## BRIEF:
Each record must be reproduced exactly as it is shown.

Stored dataset items
:::
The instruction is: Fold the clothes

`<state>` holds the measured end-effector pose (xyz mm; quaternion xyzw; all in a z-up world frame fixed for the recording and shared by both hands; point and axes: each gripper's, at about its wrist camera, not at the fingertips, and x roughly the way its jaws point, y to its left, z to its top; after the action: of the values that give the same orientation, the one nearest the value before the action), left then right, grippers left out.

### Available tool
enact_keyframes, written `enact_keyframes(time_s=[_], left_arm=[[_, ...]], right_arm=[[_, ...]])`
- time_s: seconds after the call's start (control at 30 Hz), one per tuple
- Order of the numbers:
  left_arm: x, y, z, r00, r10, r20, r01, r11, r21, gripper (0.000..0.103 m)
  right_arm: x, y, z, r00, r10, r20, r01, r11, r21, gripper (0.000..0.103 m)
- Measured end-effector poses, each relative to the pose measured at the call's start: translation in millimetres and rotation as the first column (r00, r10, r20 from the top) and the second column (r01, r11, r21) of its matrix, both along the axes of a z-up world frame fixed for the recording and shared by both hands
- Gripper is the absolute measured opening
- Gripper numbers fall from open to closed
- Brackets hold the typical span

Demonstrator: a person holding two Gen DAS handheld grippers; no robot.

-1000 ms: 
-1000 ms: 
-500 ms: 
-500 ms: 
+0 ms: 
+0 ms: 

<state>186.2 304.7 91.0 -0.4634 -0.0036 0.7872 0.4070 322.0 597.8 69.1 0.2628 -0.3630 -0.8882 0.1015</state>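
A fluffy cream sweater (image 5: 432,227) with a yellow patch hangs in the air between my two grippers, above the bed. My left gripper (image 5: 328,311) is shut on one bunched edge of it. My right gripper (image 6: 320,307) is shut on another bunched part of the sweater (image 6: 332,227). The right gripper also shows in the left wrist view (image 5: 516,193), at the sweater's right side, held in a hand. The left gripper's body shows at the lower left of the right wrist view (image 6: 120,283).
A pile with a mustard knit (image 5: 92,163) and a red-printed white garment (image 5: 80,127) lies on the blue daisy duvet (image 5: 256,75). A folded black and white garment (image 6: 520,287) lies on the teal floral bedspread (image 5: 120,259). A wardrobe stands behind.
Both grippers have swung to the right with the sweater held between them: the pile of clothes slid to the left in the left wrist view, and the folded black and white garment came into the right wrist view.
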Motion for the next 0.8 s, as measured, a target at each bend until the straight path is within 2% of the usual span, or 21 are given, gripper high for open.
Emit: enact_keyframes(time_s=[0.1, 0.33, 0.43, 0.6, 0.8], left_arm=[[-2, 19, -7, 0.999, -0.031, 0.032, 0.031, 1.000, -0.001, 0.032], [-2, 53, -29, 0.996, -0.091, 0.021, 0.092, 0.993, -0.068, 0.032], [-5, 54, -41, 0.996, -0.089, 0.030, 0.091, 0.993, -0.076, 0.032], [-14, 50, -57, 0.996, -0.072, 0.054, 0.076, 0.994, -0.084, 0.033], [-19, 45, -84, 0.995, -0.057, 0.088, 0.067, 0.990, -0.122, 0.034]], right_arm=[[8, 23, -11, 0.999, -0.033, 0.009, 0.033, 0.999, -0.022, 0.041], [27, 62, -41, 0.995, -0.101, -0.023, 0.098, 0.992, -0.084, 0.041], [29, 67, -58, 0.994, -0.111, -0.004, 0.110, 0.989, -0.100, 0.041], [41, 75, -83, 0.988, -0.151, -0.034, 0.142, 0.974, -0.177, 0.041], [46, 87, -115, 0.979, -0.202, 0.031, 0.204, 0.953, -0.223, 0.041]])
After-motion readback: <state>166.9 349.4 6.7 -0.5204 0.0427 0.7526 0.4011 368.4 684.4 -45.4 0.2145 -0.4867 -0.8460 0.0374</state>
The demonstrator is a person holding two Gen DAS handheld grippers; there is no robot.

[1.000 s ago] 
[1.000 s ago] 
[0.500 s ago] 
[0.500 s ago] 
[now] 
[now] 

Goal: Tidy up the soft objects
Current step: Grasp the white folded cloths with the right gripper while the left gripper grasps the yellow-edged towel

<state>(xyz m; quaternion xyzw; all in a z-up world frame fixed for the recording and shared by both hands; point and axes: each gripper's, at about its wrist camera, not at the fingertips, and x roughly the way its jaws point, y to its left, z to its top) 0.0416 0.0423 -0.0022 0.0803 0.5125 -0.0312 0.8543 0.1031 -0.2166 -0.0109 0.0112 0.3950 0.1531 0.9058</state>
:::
## WORKED SOLUTION:
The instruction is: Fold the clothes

`<state>` holds the measured end-effector pose (xyz mm; quaternion xyzw; all in a z-up world frame fixed for the recording and shared by both hands; point and axes: each gripper's, at about its wrist camera, not at the fingertips, and x roughly the way its jaws point, y to its left, z to its top; after the action: of the values that give the same orientation, the one nearest the value before the action), left then right, grippers left out.

### Available tool
enact_keyframes, written `enact_keyframes(time_s=[_], left_arm=[[_, ...]], right_arm=[[_, ...]])`
- time_s: seconds after the call's start (control at 30 Hz), one per tuple
- Order of the numbers:
  left_arm: x, y, z, r00, r10, r20, r01, r11, r21, gripper (0.000..0.103 m)
  right_arm: x, y, z, r00, r10, r20, r01, r11, r21, gripper (0.000..0.103 m)
- Measured end-effector poses, each relative to the pose measured at the call's start: translation in millimetres and rotation as the first column (r00, r10, r20 from the top) and the second column (r01, r11, r21) of its matrix, both along the axes of a z-up world frame fixed for the recording and shared by both hands
- Gripper is the absolute measured opening
- Gripper numbers fall from open to closed
- Brackets hold the typical span

Demonstrator: a person holding two Gen DAS handheld grippers; no robot.

-1000 ms: 
-1000 ms: 
-500 ms: 
-500 ms: 
+0 ms: 
+0 ms: 

<state>186.2 304.7 91.0 -0.4634 -0.0036 0.7872 0.4070 322.0 597.8 69.1 0.2628 -0.3630 -0.8882 0.1015</state>
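A fluffy cream sweater (image 5: 432,227) with a yellow patch hangs in the air between my two grippers, above the bed. My left gripper (image 5: 328,311) is shut on one bunched edge of it. My right gripper (image 6: 320,307) is shut on another bunched part of the sweater (image 6: 332,227). The right gripper also shows in the left wrist view (image 5: 516,193), at the sweater's right side, held in a hand. The left gripper's body shows at the lower left of the right wrist view (image 6: 120,283).
A pile with a mustard knit (image 5: 92,163) and a red-printed white garment (image 5: 80,127) lies on the blue daisy duvet (image 5: 256,75). A folded black and white garment (image 6: 520,287) lies on the teal floral bedspread (image 5: 120,259). A wardrobe stands behind.
Both grippers have swung to the right with the sweater held between them: the pile of clothes slid to the left in the left wrist view, and the folded black and white garment came into the right wrist view.
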Motion for the next 0.8 s, as measured, a target at each bend until the straight path is within 2% of the usual span, or 21 are given, gripper high for open.
Emit: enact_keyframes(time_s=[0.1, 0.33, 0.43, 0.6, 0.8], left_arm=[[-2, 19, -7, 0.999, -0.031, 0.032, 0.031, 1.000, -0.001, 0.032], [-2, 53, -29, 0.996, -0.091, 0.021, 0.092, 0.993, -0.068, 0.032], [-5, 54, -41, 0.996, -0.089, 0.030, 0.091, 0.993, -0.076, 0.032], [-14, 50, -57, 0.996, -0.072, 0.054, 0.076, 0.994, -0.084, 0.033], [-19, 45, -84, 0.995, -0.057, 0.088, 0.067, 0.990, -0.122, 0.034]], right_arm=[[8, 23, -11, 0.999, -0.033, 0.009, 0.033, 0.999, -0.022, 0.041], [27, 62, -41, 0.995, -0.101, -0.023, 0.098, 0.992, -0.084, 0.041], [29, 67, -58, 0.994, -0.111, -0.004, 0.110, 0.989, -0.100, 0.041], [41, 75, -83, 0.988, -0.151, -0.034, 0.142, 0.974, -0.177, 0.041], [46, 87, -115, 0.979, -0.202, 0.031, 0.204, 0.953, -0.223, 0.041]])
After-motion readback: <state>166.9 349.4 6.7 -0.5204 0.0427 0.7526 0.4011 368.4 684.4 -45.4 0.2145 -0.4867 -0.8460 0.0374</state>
The demonstrator is a person holding two Gen DAS handheld grippers; there is no robot.

[1.000 s ago] 
[1.000 s ago] 
[0.500 s ago] 
[0.500 s ago] 
[now] 
[now] 

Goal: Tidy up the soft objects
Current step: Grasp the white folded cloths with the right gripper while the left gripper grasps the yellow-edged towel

<state>(xyz m; quaternion xyzw; all in a z-up world frame fixed for the recording and shared by both hands; point and axes: each gripper's, at about its wrist camera, not at the fingertips, and x roughly the way its jaws point, y to its left, z to its top) 0.0416 0.0423 -0.0022 0.0803 0.5125 -0.0312 0.8543 0.1031 -0.2166 -0.0109 0.0112 0.3950 0.1531 0.9058</state>

There is nothing further to this answer.